**Records from a dataset:**
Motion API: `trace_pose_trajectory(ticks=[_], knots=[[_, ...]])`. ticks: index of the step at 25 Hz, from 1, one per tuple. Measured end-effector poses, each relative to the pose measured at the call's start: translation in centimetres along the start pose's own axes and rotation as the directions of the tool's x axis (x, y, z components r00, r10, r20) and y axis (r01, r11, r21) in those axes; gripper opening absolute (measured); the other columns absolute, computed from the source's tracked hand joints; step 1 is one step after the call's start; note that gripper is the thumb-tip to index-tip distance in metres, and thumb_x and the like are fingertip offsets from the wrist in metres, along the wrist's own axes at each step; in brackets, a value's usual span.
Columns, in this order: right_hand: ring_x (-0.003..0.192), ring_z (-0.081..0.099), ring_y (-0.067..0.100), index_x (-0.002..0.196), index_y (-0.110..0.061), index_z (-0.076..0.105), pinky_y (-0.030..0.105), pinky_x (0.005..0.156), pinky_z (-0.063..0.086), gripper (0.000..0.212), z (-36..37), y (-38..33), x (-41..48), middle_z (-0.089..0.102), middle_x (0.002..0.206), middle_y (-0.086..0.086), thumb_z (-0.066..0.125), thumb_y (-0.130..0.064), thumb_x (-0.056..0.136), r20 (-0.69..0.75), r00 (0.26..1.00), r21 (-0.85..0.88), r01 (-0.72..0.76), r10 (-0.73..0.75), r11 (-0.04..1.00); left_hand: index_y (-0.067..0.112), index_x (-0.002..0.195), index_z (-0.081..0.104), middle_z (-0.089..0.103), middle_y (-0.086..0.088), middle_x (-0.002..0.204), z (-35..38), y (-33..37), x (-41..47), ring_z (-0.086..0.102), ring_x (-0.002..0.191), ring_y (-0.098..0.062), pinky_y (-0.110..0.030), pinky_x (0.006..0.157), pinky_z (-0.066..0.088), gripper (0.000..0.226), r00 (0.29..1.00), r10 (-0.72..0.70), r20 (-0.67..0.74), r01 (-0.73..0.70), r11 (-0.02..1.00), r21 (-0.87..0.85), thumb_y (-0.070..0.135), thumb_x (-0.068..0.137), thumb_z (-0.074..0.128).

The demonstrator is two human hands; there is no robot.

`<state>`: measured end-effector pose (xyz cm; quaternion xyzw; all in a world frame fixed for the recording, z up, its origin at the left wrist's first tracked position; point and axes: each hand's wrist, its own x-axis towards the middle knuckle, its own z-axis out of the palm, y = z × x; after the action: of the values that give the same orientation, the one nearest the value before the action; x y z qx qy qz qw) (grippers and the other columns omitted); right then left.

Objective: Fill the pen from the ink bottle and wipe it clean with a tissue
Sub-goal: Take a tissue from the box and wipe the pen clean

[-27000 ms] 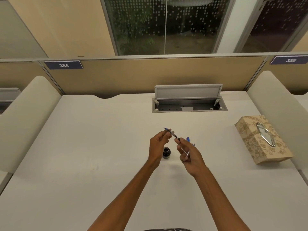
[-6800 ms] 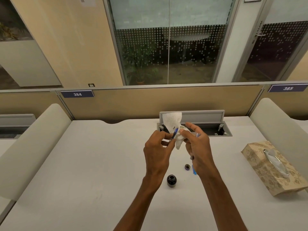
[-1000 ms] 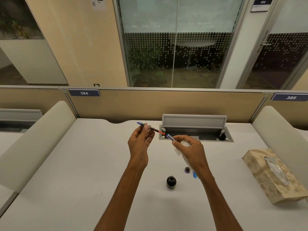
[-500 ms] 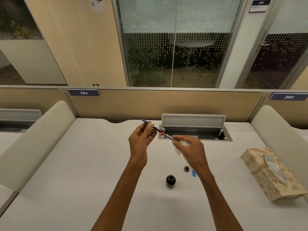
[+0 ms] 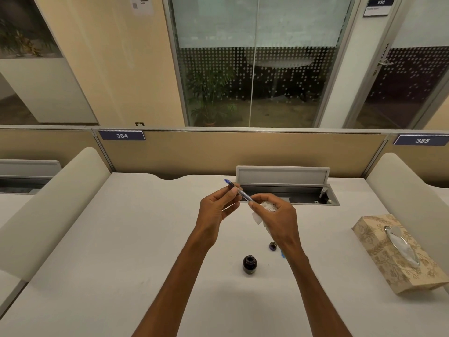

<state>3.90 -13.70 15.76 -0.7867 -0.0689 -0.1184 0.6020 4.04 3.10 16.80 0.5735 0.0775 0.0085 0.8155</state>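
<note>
White desk with tan partition, glass wall and beige wall behind

Two hands: left hand, right hand, both above the desk. One pen between them. One crumpled tissue in the right hand. One open ink bottle on the desk, one cap just right of it. One tissue box well right of the bottle. Two number plates, 384 and 385.
</note>
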Motion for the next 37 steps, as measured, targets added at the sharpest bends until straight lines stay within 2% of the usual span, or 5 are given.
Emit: trace_pose_trajectory(ticks=[9, 16, 24, 35, 37], knots=[[0.079, 0.064, 0.007, 0.097, -0.023, 0.070, 0.006, 0.067, 0.050, 0.007, 0.6, -0.4, -0.4, 0.068, 0.087, -0.011, 0.068, -0.022, 0.090, 0.009, 1.000, 0.021, 0.000, 0.000, 1.000, 0.018, 0.099, 0.078, 0.079, 0.002, 0.093, 0.8, -0.1, 0.0, 0.075, 0.093, -0.020, -0.028, 0.085, 0.060, 0.027, 0.995, 0.087, -0.046, -0.084, 0.993, 0.077, 0.036, 0.083, 0.065], [0.067, 0.073, 0.014, 0.103, -0.022, 0.065, 0.018, 0.061, 0.054, 0.032, 0.6, -0.7, -0.2, 0.076, 0.084, -0.002, 0.035, -0.032, 0.105, 0.487, 0.803, 0.328, -0.531, 0.342, 0.781, 0.016, 0.095, 0.078, 0.078, -0.002, 0.094, 0.7, 0.2, 0.2, 0.075, 0.091, -0.020, -0.028, 0.088, 0.059, 0.023, 0.998, 0.068, -0.002, -0.067, 0.993, 0.094, 0.025, 0.098, 0.057], [0.075, 0.062, 0.009, 0.098, -0.020, 0.071, 0.018, 0.067, 0.053, 0.030, 1.3, 0.6, -1.2, 0.068, 0.086, -0.012, 0.077, -0.043, 0.079, 0.039, 0.999, -0.244, 0.037, -0.028, 0.969, 0.019, 0.088, 0.080, 0.080, 0.002, 0.089, 0.6, -0.4, 0.2, 0.075, 0.086, -0.015, -0.024, 0.083, 0.060, 0.017, 0.991, 0.074, -0.109, -0.065, 0.994, 0.090, 0.026, 0.093, 0.065], [0.073, 0.061, 0.012, 0.101, -0.014, 0.066, 0.019, 0.066, 0.053, 0.031, 2.2, -0.1, -1.4, 0.063, 0.085, -0.009, 0.075, -0.038, 0.083, -0.006, 1.000, -0.268, 0.000, -0.002, 0.963, 0.019, 0.090, 0.079, 0.079, 0.001, 0.091, 0.8, -0.7, 0.2, 0.074, 0.088, -0.018, -0.023, 0.085, 0.059, 0.016, 0.993, 0.063, -0.099, -0.051, 0.991, 0.121, 0.027, 0.092, 0.065], [0.077, 0.068, 0.022, 0.100, -0.009, 0.070, 0.019, 0.066, 0.055, 0.026, 2.4, 0.1, -1.1, 0.071, 0.086, -0.001, 0.069, -0.032, 0.089, 0.094, 0.984, 0.032, -0.158, 0.154, 0.987, 0.016, 0.094, 0.079, 0.078, -0.002, 0.094, 0.9, -0.7, 0.3, 0.073, 0.090, -0.019, -0.026, 0.088, 0.059, 0.019, 0.995, 0.056, -0.088, -0.046, 0.992, 0.121, 0.028, 0.093, 0.065]])
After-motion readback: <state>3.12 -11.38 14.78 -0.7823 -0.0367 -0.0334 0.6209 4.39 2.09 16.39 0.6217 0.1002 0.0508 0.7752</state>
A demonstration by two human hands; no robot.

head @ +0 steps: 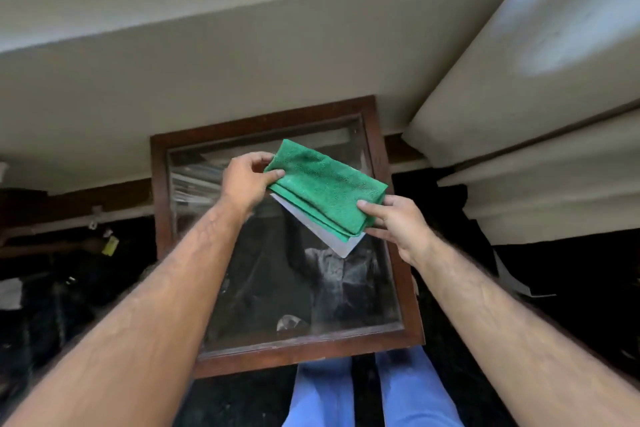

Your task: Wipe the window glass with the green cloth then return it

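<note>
A folded green cloth [322, 185] with a white underside is held up in front of the window glass [277, 274], a dusty pane in a dark brown wooden frame [159, 204]. My left hand [247, 178] pinches the cloth's upper left corner. My right hand [398, 222] grips its lower right edge between thumb and fingers. The cloth covers part of the pane's upper middle. I cannot tell whether it touches the glass. The pane shows a dim reflection of a person.
Cream wall beams [242, 55] run above the window, and a thick cream ledge [536, 97] juts in at the right. Dark openings lie on both sides of the frame. A yellow tag [110, 246] hangs at the left. Blue trouser legs [374, 392] show below.
</note>
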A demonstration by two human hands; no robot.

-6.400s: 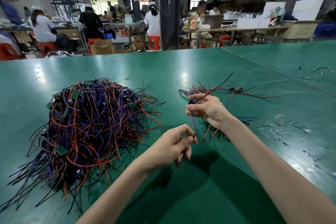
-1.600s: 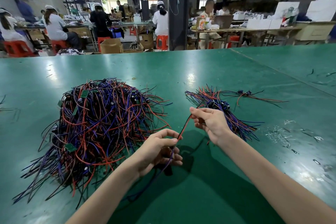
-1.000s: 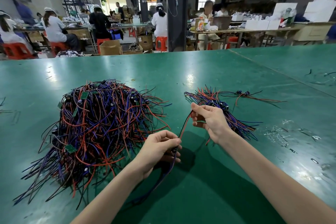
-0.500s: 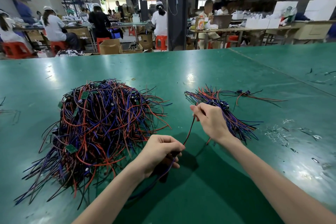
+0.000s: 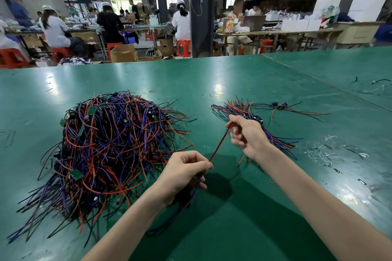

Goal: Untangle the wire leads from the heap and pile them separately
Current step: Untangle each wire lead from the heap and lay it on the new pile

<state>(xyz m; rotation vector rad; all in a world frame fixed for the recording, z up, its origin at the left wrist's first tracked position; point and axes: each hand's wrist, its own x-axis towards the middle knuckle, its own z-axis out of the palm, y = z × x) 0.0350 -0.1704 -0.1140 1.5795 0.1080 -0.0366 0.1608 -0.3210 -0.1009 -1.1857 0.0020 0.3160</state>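
Observation:
A big tangled heap of red, blue and black wire leads point(image 5: 106, 146) with small green boards lies on the left of the green table point(image 5: 212, 82). A smaller sorted pile of leads point(image 5: 239, 108) lies to the right, partly hidden behind my right hand. A single wire lead point(image 5: 219, 145), red and black, runs taut between my hands. My left hand point(image 5: 184, 172) pinches its lower end, and blue strands hang below that hand. My right hand point(image 5: 246, 135) grips its upper end just in front of the sorted pile.
Two loose leads point(image 5: 282, 107) lie right of the sorted pile. Clear scraps point(image 5: 326, 148) and stray bits of wire point(image 5: 373, 81) dot the table's right side. Beyond the far edge, seated workers, benches, red stools and a dark pillar point(image 5: 201, 10) fill the hall.
My right hand has drawn its end of the lead up and to the right, pulling it straighter. My left hand has kept its pinch and barely shifted.

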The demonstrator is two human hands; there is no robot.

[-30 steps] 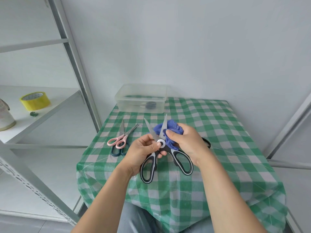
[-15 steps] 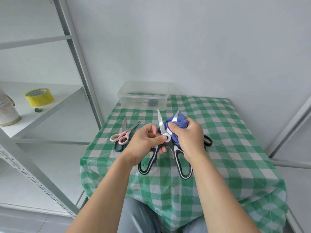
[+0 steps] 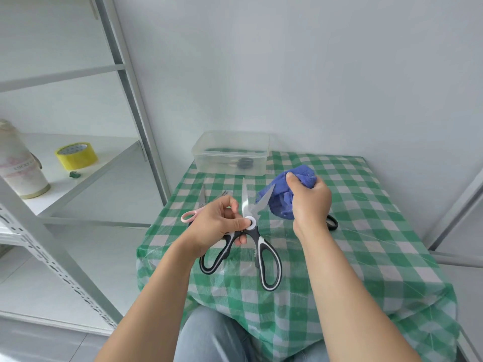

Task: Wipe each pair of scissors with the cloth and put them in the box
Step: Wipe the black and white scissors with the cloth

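Now my left hand [image 3: 217,226] pinches the open scissors [image 3: 264,254] at the pivot, my right hand [image 3: 309,205] grips the cloth [image 3: 279,202] beside the blades, just before the box [image 3: 231,152], so I should wipe each blade from pivot toward tip.

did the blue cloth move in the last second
Yes. The blue cloth, gripped by the right hand, has gone right and slightly nearer the clear box, off the black and white scissors.
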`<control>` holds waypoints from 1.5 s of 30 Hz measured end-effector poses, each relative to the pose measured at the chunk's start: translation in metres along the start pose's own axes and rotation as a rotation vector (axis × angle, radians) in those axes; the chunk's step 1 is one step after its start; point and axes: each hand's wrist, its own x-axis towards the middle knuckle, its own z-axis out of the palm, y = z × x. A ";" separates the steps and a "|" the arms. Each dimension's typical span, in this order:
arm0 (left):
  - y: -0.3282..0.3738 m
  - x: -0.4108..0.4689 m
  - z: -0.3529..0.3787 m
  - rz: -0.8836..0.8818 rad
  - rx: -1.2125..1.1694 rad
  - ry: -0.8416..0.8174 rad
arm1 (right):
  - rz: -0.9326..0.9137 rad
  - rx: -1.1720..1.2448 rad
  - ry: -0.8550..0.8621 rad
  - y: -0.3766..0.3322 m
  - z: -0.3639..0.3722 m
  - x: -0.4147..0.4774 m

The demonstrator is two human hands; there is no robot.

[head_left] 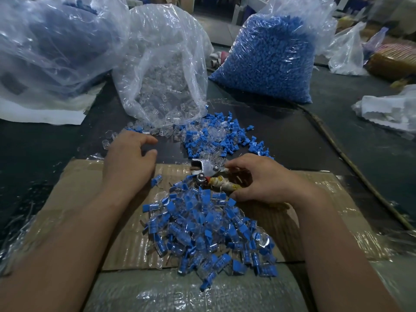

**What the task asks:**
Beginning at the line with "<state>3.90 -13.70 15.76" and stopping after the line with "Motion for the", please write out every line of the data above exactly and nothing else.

**Answer to the exercise:**
<state>3.90 -13.70 15.76 -0.7867 -0.0689 -0.1184 0.6020 4.04 3.10 16.80 0.5735 0.0775 0.0085 0.8155</state>
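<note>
White desk with tan partition, glass wall and beige wall behind

Two hands: left hand, right hand, both above the desk. One pen between them. One crumpled tissue in the right hand. One open ink bottle on the desk, one cap just right of it. One tissue box well right of the bottle. Two number plates, 384 and 385.
</note>
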Motion for the next 37 steps, as measured, targets added at the sharpest bends until straight lines stay within 2% of the usual span, or 5 are given.

Work on this exercise is now complete.